Aim of the task
The entire listing below needs to be transcribed word for word.

Data excerpt
---
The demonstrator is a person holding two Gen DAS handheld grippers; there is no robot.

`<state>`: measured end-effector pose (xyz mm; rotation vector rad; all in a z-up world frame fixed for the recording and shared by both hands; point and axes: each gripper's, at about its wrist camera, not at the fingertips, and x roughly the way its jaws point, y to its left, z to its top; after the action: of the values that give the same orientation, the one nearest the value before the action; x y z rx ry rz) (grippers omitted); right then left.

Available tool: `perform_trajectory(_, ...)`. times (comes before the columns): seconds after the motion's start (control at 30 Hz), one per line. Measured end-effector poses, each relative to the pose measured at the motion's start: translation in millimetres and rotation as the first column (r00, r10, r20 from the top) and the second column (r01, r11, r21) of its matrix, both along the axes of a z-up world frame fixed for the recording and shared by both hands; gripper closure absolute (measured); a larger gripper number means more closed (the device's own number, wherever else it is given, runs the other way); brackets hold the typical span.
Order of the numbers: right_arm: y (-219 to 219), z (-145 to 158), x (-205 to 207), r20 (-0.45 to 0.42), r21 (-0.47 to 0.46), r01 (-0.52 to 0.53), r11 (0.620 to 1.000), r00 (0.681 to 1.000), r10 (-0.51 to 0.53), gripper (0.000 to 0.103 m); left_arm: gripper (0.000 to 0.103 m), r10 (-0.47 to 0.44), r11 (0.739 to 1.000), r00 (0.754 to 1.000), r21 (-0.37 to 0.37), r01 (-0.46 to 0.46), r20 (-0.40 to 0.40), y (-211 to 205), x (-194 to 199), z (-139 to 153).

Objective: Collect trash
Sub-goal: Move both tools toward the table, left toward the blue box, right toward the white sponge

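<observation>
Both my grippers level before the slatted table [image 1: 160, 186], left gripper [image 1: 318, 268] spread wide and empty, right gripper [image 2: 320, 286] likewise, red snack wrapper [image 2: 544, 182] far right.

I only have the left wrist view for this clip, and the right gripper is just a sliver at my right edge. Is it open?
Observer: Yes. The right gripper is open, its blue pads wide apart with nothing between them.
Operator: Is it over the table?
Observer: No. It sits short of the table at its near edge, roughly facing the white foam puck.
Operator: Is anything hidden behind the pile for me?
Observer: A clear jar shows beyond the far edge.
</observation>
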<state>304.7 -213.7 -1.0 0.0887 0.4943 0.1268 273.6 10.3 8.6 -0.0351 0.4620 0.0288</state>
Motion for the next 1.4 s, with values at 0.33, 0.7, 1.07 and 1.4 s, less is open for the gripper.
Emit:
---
Completed exercise
The demonstrator is a person holding two Gen DAS handheld grippers; there is no robot.

`<state>`: measured end-effector pose (xyz mm; rotation vector rad; all in a z-up world frame fixed for the recording and shared by both hands; point and axes: each gripper's, at about its wrist camera, not at the fingertips, and x roughly the way its jaws point, y to its left, z to its top; after the action: of the values that give the same orientation, the one nearest the value before the action; x y z rx ry rz) (grippers omitted); right then left.

Available tool: `perform_trajectory(_, ...)`. times (comes before the columns): seconds after the motion's start (control at 30 Hz), one per line. Measured end-effector poses, each relative to the pose measured at the motion's start: translation in millimetres and rotation as the first column (r00, r10, r20 from the top) and the second column (r01, r11, r21) of its matrix, both along the axes of a z-up world frame fixed for the recording and shared by both hands; gripper closure absolute (measured); a larger gripper number means more closed (the device's own number, wherever else it is given, runs the other way); brackets hold the typical span.
Order of the numbers: right_arm: y (-219 to 219), z (-145 to 158), x (-205 to 207), r20 (-0.45 to 0.42), r21 (-0.47 to 0.46), r01 (-0.52 to 0.53), r11 (0.620 to 1.000), r00 (0.681 to 1.000), r10 (-0.51 to 0.53), gripper (0.000 to 0.103 m); left_arm: gripper (0.000 to 0.103 m), r10 (-0.47 to 0.44), r11 (0.739 to 1.000), r00 (0.754 to 1.000), r21 (-0.37 to 0.37), r01 (-0.46 to 0.46), r20 (-0.40 to 0.40), y (-211 to 205), x (-194 to 199), z (-139 to 153).

Objective: Collect trash
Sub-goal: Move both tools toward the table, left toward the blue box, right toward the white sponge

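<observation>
Both my grippers level before the slatted table [image 1: 160, 186], left gripper [image 1: 318, 268] spread wide and empty, right gripper [image 2: 320, 286] likewise, red snack wrapper [image 2: 544, 182] far right.

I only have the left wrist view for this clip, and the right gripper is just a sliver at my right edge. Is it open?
Observer: Yes. The right gripper is open, its blue pads wide apart with nothing between them.
Operator: Is it over the table?
Observer: No. It sits short of the table at its near edge, roughly facing the white foam puck.
Operator: Is anything hidden behind the pile for me?
Observer: A clear jar shows beyond the far edge.
</observation>
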<state>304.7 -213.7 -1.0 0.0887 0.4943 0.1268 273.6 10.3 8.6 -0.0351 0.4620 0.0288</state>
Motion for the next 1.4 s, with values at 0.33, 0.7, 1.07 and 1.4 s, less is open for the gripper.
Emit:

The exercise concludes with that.